Going metric does not mean banishing imperial measurements from the everyday world!
I have seen this argument a couple times now. Being a carpenter, I must say this is just rediculous. Some points to consider:
The size of intended object being constructed dictates the size of the stock lumber; not the other way around.
I almost never need to divide a piece of lumber in three. If I do I simply divide its length by three. Whether that is in inches or centimeters doesnt matter
We actually build from plans - you know, it just makes things easier. Stuff fits better.
I have never seen a measuring tape with thirds of an inch.
In Canada most carpenters still use imperial, lumber is sold in imperial measurements. Plans are often metric; they are to scale though so once again it doesn matter what units are used.
I dont particularly care which system I use, either works fine and I can switch without thinking. I notice some of the older guys get messed up jumping between cm and mm. Clarity of convention is important when communicating measurements no matter what the units however.
Okay, I’m as big a fan of the metric system as anyone, but… An older house is going to have studs at 16" centers, = 406 mm… right, hardly anyone would measure out stud spacing to the nearest millimeter.
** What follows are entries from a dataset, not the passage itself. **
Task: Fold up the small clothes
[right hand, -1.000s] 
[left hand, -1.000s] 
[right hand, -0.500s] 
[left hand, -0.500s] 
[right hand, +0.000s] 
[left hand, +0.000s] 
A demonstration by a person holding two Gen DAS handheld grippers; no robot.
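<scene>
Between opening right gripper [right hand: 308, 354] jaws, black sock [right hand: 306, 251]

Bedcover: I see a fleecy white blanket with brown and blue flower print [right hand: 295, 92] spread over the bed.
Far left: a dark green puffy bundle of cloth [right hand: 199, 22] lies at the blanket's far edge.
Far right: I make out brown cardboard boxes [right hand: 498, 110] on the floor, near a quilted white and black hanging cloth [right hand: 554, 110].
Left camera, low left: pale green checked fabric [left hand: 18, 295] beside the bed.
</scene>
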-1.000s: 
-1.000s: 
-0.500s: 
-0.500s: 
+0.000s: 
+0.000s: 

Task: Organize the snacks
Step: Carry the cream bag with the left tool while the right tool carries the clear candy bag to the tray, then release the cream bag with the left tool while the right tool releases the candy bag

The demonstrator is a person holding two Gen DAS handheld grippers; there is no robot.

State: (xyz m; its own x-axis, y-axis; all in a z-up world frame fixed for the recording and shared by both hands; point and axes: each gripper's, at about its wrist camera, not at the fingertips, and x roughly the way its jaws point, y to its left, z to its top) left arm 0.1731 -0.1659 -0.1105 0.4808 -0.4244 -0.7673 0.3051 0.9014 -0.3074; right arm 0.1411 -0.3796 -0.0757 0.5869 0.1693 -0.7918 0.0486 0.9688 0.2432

Still. Every 4th stud will be 1218 mm apart - call it 1220 mm? If “new” metric plywood is sold in 1200 mm sheets, there’s then a potentially a “drift” of 20 mm (about 3/4") for each sheet of plywood if new plywood is used in older houses. I am not a framer: is this any kind of problem? Or is this just within ordinary framing tolerance?
English fails me sometimes. With three spaces at 16" each, I meant to say that the studs 48" apart are… er… 48" apart. Er. Well, I hope that clears things up. Er.
The only issues would be when doing renos, and when doing renos you’re usually hacking stuff together at odd lengths anyways. A change in stud dimensions would be a bigger deal than the change in sheeting dimensions. But there’s always one way or another to make things fit together. Old houses are framed with 2x4s that are bigger than the 1.5x3.5 studs used today, yet somehow people manage to renovate them.
New construction you’d just build in metric from the get-go, and it’d all be hunky dory.
Another important field that resists conversion is cooking and cuisine. Most measuring cups and spoons now have both systems, though quarts still seem to be the basis for cookware - I haven’t noticed any 1L pans and baking dishes, but I know they are out there. But more importantly, most of the cookbooks and family recipes running around are in imperial.
I no longer work in restaurants, but five years ago everything was imperial measurements also. I think professional baking has made the transistion, any bakers want to weigh in?*
AP
*Did the transistion make a major difference in production? Changing from a measure of weight to a measure of mass is not a major distinction, but was it a factor?